Akan tetapi, tidak semua redenominasi menuai keberhasilan, seperti halnya yang terjadi di Argentina, Zimbabwe, Korea Utara, dan Brasil. Hal yang memengaruhi kegagalan ini ialah karena negara-negara tersebut tidak memenuhi syarat mendasar, seperti tingkat inflasi dan kondisi perekonomian.

Penyebab lainnya, di Brasil misalnya, sebelum berhasil pada 1994, rendahnya kepercayaan terhadap pemerintah memicu konflik dan pemburukan kepastian berusaha. Di sinilah letak pekerjaan berat pemerintah, sosialisasi yang mendalam. Selain aspek psikologi pasar dan masyarakat, aspek ketepatan waktu menjadi pertimbangan penting untuk mengeksekusi kebijakan tersebut.

Syarat Pelaksanaan

Beberapa studi mensyaratkan pentingnya faktor fundamental ekonomi yang kuat untuk menjalankan redenominasi. Bukan hanya dari faktor makro, melainkan juga mikro, yaitu pertama, distribusi penduduk. Permasalahan akses ke daerah pedalaman semakin rumit karena faktor infrastruktur dan cuaca. Kedua, tingkat pendidikan, mayoritas penduduk Indonesia masih berpendidikan sekolah dasar ke bawah. Ketiga, struktur tenaga kerja. Keempat, tantangan geografis dan topografis. Sampai sekarang, konektivitas nasional masih sangat buruk, terutama di wilayah-wilayah di luar Jawa, seperti Sulawesi, sebagian Sumatera, Papua, Nusa Tenggara, dan Kalimantan. Dibutuhkan pembedaan alokasi dana untuk provinsi yang memiliki daerah-daerah pelosok.
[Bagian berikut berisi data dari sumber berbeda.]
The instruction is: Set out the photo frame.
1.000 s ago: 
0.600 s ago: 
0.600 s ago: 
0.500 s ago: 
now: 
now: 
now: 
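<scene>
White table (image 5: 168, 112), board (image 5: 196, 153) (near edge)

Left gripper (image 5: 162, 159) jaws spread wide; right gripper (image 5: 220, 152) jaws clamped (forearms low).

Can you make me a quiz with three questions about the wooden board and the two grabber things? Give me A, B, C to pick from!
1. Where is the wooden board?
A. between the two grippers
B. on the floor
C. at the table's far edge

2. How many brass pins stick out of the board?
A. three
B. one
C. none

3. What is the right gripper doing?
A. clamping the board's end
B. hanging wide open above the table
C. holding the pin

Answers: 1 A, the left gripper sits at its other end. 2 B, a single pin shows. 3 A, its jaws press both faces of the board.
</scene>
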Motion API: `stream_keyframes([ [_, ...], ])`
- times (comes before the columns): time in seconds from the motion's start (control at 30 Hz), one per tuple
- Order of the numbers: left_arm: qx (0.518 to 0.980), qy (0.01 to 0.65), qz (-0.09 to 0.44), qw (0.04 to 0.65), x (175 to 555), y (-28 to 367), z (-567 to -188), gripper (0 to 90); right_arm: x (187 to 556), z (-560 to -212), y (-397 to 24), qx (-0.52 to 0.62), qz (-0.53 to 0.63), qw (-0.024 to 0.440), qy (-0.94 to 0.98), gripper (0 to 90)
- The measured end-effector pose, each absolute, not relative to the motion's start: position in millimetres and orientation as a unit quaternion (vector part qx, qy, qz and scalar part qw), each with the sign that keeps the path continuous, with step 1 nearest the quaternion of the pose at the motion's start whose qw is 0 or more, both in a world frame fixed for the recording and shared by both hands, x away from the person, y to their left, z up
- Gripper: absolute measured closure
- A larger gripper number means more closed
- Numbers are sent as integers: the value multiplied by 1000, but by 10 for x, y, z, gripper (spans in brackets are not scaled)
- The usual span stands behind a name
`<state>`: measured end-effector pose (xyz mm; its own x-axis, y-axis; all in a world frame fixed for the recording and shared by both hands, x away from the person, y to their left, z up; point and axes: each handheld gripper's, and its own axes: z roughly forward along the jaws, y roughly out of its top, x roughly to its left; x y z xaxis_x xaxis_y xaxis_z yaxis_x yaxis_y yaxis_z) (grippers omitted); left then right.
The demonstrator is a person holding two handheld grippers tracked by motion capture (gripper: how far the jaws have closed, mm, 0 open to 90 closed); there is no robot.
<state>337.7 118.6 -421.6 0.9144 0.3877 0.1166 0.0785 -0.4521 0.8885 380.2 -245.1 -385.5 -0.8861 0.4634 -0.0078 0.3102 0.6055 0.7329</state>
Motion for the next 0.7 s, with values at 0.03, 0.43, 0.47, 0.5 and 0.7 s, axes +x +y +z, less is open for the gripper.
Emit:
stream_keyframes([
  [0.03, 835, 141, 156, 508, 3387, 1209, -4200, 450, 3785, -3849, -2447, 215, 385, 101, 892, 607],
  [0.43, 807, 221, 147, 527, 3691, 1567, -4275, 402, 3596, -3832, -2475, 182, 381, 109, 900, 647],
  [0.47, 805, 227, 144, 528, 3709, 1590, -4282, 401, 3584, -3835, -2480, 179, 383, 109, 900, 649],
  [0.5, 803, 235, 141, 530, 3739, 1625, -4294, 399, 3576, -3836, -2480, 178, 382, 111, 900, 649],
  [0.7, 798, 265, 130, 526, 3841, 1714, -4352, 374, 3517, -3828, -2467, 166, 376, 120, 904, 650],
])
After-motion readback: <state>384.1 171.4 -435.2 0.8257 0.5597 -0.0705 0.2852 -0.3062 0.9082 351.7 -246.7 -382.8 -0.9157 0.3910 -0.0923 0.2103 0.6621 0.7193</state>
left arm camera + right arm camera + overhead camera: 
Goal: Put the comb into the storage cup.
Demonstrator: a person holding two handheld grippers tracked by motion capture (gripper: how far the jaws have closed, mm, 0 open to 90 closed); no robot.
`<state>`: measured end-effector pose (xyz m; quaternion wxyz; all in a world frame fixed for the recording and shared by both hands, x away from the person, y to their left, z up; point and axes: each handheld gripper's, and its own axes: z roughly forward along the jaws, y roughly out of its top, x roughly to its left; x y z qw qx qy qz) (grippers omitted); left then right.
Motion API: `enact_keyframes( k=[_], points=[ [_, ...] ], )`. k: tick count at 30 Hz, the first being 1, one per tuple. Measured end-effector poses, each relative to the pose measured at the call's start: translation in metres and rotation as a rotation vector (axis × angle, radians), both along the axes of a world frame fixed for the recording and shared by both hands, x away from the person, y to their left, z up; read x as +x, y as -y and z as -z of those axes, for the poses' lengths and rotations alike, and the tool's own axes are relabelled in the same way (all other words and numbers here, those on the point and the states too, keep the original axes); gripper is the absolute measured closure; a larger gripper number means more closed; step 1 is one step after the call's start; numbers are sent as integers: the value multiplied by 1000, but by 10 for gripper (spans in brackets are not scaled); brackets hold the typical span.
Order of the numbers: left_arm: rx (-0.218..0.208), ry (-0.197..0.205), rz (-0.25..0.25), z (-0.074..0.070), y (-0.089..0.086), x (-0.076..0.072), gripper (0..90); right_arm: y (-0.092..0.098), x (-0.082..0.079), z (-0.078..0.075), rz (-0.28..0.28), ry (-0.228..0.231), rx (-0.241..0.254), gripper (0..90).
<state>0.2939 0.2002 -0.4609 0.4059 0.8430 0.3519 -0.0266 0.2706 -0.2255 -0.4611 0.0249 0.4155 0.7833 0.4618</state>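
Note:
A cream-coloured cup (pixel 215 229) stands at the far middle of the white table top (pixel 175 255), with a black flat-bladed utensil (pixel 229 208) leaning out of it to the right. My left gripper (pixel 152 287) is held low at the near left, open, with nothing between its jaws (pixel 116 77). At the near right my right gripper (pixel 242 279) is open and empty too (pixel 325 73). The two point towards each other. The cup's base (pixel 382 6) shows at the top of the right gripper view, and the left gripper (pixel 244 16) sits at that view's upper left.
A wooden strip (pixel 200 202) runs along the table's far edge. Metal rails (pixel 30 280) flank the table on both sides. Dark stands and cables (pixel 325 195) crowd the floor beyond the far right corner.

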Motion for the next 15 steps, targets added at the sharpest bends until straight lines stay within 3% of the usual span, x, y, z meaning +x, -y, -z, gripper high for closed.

Selanjutnya terdapat tiga hal yang dipandang BI sebagai syarat utama pelaksanaan redenominasi. Pertama, inflasi stabil di bawah 5 persen selama empat tahun berturut-turut. Sesuai tugasnya seperti diatur dalam Pasal 7, UU Bank Indonesia No 3/2004, Bank Sentral mempunyai kewajiban mengatasi jumlah uang yang beredar. Ini untuk mencegah jangan sampai uang yang beredar melebihi kebutuhan perekonomian. 

Kedua, stabilitas perekonomian terjaga dan jaminan stabilitas harga. Diperlukan jaminan stabilitas harga dari pemerintah sebelum redenominasi itu dilakukan. Ini agar stabilitas perekonomian tetap terjaga karena dengan nominal yang kecil, bukan tidak mungkin masyarakat merasa barang yang dijualnya lebih murah, kemudian menaikkan harga. Ketiga, kesiapan masyarakat sebelum redenominasi yaitu pemahaman tentang istilah redenominasi. Terlebih untuk masyarakat yang pernah mengalami masa dilakukannya sanering pada 1950-an.

Sampai sekarang, Indonesia sudah punya ketiga syarat di atas. Oleh karena itu, tunggu apalagi?